• **What to work on**
The listing that follows is to be output in full and without change.

-------- Given information --------

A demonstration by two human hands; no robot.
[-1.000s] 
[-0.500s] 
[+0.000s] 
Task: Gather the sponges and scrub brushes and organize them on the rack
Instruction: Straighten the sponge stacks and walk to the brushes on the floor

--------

• **Result for this task**
A demonstration by two human hands; no robot.
[-1.000s] 
[-0.500s] 
[+0.000s] 
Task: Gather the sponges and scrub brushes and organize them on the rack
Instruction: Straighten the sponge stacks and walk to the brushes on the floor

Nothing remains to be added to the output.